The FINANCIAL — KABUL. Militant attacks have killed at least 15 civilians in Afghanistan's volatile east and south, the local authorities said on July 11, according to RIA Novosti.
A deadly militant attack occurred late on July 10 in the eastern border province of Paktia, when unidentified gunmen killed 11 Pakistanis who had crossed into Afghanistan to buy food supplies, Rohullah Samon, a spokesman for the provincial governor, said.
According to Samon, 11 Shia minority Muslim tribesmen were killed and three people, including a child, were wounded after their minibus was ambushed in the Chamkani district.
In Kandahar city in the southern Kandahar province, a remote-controlled bomb on a motorcycle exploded on July 10, killing at least one person and injuring several others.
Also on Saturday, the prosecutor of the Khwaja Umari district in the south-east Ghazni province was shot dead by unidentified gunmen.
A roadside bomb that went off in the Qalay-i-Zai district in the northern province of Kunduz on Saturday evening destroyed a vehicle, in which the head of the district was traveling, killing the official, the driver and wounding the official's son and bodyguard.
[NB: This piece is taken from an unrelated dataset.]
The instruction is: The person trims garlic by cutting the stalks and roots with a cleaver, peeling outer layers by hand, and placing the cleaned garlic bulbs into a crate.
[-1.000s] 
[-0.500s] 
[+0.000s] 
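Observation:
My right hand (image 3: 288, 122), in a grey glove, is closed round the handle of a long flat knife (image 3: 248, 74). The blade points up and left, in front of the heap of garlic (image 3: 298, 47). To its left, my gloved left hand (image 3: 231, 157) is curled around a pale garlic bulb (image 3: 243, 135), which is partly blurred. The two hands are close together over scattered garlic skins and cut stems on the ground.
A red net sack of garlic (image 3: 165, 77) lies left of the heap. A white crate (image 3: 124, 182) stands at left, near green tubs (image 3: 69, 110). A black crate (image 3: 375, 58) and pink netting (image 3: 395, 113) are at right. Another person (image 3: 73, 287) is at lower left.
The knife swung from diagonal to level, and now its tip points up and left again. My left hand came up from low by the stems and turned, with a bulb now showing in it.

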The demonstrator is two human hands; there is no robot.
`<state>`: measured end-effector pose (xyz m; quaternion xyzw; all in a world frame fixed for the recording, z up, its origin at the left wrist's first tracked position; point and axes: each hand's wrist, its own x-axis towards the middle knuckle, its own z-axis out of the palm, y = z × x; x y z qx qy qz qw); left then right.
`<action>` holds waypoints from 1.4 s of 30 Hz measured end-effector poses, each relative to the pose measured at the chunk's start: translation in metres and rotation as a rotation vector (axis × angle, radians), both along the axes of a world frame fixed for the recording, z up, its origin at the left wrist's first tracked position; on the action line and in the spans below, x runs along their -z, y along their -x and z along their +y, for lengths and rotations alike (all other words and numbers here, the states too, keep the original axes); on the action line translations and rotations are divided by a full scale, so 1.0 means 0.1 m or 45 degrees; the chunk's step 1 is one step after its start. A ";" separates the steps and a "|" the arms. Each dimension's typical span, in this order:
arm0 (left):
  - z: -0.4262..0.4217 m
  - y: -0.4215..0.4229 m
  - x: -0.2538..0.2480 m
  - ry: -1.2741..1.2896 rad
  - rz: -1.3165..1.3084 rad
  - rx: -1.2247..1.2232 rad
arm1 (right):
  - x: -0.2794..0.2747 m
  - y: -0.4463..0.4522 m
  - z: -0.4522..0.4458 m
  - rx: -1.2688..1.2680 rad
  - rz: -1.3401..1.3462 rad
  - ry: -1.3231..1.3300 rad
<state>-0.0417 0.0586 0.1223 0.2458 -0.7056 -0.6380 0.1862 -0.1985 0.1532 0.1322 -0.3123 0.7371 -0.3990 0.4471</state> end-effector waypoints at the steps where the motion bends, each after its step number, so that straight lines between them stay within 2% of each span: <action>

In the Chahar Dara district of the same province, an explosion blew up a U.S. armored personnel carrier, injuring two soldiers.
Violence has surged in Afghanistan in recent months, with the radical Islamic Taliban group, which was toppled in a 2001 U.S.-led campaign, staging regular attacks on provincial government officials, police and civilians and planting roadside bombs to target Afghan, U.S. and NATO troops.